В повести несколько смысловых центров. На поверхности — острый сюжет, в основе которого преступление капуцина-проповедника и печальная история Ластени, ставшей его жертвой неведомо для себя. Некоторая затянутость, вялость развития фабулы в конце концов оборачивается средством более глубоко мотивировать поведение Ластени и ее матери, которые — каждая по-своему — переживают случившееся. Второй смысловой центр, который особенно выразительно проявляется в последних главах романа, — это изображение «местного колорита» столь непохожих один на другой французских провинциальных уголков — Севенн и Нормандии. Третьим и, пожалуй, основным смысловым центром романа становится психологическая драма двух женщин.
В повести отчетливо звучит устойчивый мотив многих произведений писателя: внутри узкого семейного мирка нередко разыгрываются драматические события, невидимые для посторонних глаз и ведущие к трагическому финалу. Только этот финал и становится достоянием круга знакомых и друзей, а пружины трагедии остаются никому не ведомыми. Тем тяжелее жертвам трагедии, задыхающимся в герметической обособленности от людей.
Ластени живет в замкнутом пространстве и в холодной атмосфере фамильного поместья, наедине с матерью, лишенной материнских чувств. Светская учтивость и изысканные манеры баронессы де Фержоль не могут восполнить отсутствие добрых человеческих отношений и душевного тепла, и это делает Ластени беззащитной перед жестокими обстоятельствами, в которые она попадает. Трагический финал ее судьбы неизбежен, и Барбе д'Оревильи дает сложную психологическую мотивировку самоубийства героини: оно — следствие двух причин: не только гнусного преступления капуцина, но и изощренной суровости матери, причем вторая из этих двух причин оказывается психологически более тяжелой для Ластени. Будучи убежденной и безжалостной янсенисткой, баронесса во всеоружии своего благочестия, гордыни и непримиримости выглядит, по существу, палачом своей дочери. Поняв это четверть века спустя, она переживает угрызения совести и одновременно жгучую ненависть к преступному священнику, невольной сообщницей которого она теперь себя считает. Вопреки своему благочестию она даже перед смертью не раскаивается в грехе ненависти. Это — ее протест против религиозного таинства покаяния, благодаря которому считаются «очистившимися» преступники, подобные отцу Рикюльфу: «Мне не нужно небо, если оно могло его принять!» — говорит она. По долгу католического писателя Барбе д'Оревильи не соглашается с теми, кто воспринимает этот отказ от покаяния как «возвышенный», однако эта его финальная декларация звучит малоубедительно, особенно если учесть, что к началу 80-х гг. он меняет свое отношение к католическим и роялистским кругам. Так, в одном из писем 1880 г. он пишет: «Кто может быть глупее роялистов, разве что католики?»

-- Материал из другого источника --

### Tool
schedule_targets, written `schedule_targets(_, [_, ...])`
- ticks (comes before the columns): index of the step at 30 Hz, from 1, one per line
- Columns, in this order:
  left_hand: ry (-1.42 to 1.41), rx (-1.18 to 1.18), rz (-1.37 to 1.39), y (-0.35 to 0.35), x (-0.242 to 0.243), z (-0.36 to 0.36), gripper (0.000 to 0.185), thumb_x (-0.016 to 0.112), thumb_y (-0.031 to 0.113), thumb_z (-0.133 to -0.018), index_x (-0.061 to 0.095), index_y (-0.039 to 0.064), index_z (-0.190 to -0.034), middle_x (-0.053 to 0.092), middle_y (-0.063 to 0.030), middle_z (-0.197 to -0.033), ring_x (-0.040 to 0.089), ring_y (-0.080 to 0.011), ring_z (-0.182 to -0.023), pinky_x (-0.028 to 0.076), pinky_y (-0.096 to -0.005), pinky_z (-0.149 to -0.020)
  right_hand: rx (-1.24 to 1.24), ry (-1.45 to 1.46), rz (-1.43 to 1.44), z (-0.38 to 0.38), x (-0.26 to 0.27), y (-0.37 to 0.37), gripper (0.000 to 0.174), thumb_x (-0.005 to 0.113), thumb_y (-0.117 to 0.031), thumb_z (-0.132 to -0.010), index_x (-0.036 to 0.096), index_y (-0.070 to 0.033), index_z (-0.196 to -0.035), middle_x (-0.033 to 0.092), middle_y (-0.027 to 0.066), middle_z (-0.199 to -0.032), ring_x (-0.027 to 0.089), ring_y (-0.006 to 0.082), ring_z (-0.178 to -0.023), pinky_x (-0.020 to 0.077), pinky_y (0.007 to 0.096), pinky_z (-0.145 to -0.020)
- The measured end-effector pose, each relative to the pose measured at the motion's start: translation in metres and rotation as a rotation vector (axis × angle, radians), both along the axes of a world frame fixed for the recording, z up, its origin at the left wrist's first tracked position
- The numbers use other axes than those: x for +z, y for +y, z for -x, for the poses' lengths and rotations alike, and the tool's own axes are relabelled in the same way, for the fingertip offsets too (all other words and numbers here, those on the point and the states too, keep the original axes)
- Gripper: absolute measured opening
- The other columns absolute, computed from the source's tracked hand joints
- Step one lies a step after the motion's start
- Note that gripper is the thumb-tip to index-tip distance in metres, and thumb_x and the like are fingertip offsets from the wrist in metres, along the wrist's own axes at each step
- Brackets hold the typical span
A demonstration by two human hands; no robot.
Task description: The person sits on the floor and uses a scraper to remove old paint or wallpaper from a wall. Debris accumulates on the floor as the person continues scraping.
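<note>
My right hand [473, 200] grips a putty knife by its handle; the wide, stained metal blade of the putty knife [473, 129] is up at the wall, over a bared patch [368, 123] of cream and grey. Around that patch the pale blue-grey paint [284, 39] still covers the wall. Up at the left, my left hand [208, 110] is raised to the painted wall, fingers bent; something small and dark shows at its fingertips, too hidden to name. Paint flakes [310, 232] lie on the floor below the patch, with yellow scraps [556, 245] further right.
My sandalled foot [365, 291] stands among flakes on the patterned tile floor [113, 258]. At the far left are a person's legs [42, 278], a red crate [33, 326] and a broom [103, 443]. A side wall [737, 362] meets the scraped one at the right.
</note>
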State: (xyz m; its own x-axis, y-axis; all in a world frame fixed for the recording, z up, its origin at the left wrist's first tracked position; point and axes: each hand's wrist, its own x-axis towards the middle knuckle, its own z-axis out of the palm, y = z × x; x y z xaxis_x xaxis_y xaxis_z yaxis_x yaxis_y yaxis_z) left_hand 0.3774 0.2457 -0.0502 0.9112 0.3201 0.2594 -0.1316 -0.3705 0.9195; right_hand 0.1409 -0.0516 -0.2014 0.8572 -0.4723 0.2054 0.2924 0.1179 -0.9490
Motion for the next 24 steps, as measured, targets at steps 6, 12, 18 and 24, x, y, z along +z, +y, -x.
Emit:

Этот новый поворот религиозно-идейных ориентации писателя — еще один аргумент в пользу точки зрения М. Волошина, считавшего главной чертой характера Барбе д'Оревильи бунтарство как некое абсолютное качество, в силу которого он всегда протестует против господствующей силы: в монархической семье он проявляет себя как республиканец, когда же Бурбоны уходят с политической арены, он превращается в воинствующего монархиста; если бы он жил в средние века, то непременно стал бы еретиком, в процветающем буржуазном обществе он возвращается к фамильным идеалам — легитимизму и католицизму, а в условиях Третьей республики, когда были парадоксально сильны монархические тенденции, за что ее и называли «республикой без республиканцев», он идет на разрыв с роялистами, что не может не вызвать осложнения отношений и с католиками. Участь одинокого и непонятого бунтаря он всегда предпочитал «дешевым лаврам площадного триумфа»,[461] поэтому его произведения чужды конформизму в социальном плане и не могут быть однозначно соотнесены с каким-либо литературным направлением, течением, кружком. Барбе д'Оревильи почерпнул из многих источников и при этом остался самим собой. Эксцентричность поведения, репутация чудака стали последними штрихами к загадочному портрету писателя, который и перед современным читателем предстает как интригующий незнакомец. Но может быть, его шансы быть понятым сегодня более реальны, чем сто лет назад?